So we claim "is X, not Y" in multiple directions for the same object.

It might just be that there are spots in the fsck code that need to be
adjusted to use your new function (if they are indeed parsing the
referred-to object). But there are lots of places that don't actually
parse the object at the moment they're parsing the tag. E.g.:

  $ git for-each-ref --format='%(*objectname)'
  error: object 257cc5642cb1a054f08cc83f2d943e56fd3ebe99 is a commit, not a tree
  error: bad tag pointer to 257cc5642cb1a054f08cc83f2d943e56fd3ebe99 in aaff0d42df150e1a734f6a8516878b2ea315ee0a
  Segmentation fault

Neither of those types is the correct one. And the segfault is just a
bonus! :)

I'd expect similar cases with parsing commit parents and tree pointers.
And probably tree entries whose modes are wrong.

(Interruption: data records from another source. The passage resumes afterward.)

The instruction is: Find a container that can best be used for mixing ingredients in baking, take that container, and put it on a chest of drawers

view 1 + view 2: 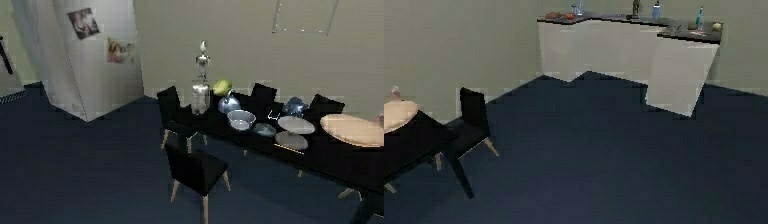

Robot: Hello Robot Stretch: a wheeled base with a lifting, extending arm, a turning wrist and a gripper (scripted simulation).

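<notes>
Judging from how things lie, the task is taken to be at its first stage: the search is near its end and nothing has been picked up yet. A grey bowl [241, 120], the likeliest container for mixing, is seen resting on the dark worktop [322, 158] in the forward view. It sits toward that worktop's left end, among a blue-grey round thing [228, 103], some flat plates [294, 126] and a large tan board [352, 130] farther right. A dark chair [195, 170] is set just in front of the worktop, and a white fridge [85, 60] stands well apart at the picture's left. The state of the tool cannot be told from these pictures. In the arm side view a white counter [634, 45] is seen along the far wall, across open blue floor. What is judged to be left is nearly everything — the bowl is to be approached and taken, a chest of drawers is to be found, and the bowl is to be set on it.
</notes>
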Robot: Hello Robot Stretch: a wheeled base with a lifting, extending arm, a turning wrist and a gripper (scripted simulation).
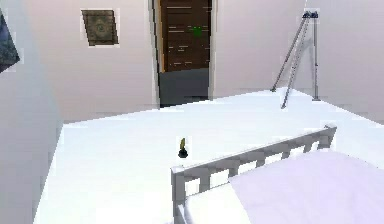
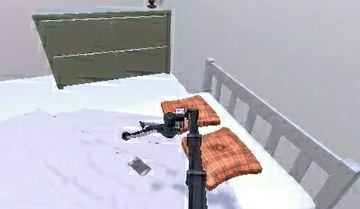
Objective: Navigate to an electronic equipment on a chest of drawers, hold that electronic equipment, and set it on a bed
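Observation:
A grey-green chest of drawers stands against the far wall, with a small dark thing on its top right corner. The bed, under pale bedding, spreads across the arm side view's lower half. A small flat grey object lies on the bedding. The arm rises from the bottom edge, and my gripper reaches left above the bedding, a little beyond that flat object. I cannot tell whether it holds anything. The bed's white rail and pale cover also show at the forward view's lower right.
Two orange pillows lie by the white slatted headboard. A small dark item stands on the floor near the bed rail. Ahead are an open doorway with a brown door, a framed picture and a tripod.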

> I.e. it happens when we have an un-parsed "struct object" whose type is
> inferred, and parse it to find out it's not what we expected.
> 
> It's not ambigious at all what the object actually is. It's just that
> the previous code was leaking the *assumption* about the type at the
> time of emitting the error, due to an apparent oversight with parsed
> v.s. non-parsed.
> 
> Or in other words, we're leaking the implementation detail that we
> pre-allocated an object struct of a given type in anticipation of
> holding a parsed version of that object soon.

Right. In the case that you are indeed parsing the object later, you can
say definitively "it is X in the odb, but seen as Y previously". But we
do not always hit the "is X, not Y" error when parsing the object. It
might be caused by two of these "pre-allocations" (though really I think
it is not just an implementation detail; the pre-allocation happened
because some other object referred to us as a given type, so it really
is a corruption in the repository. Just not in the object we mention).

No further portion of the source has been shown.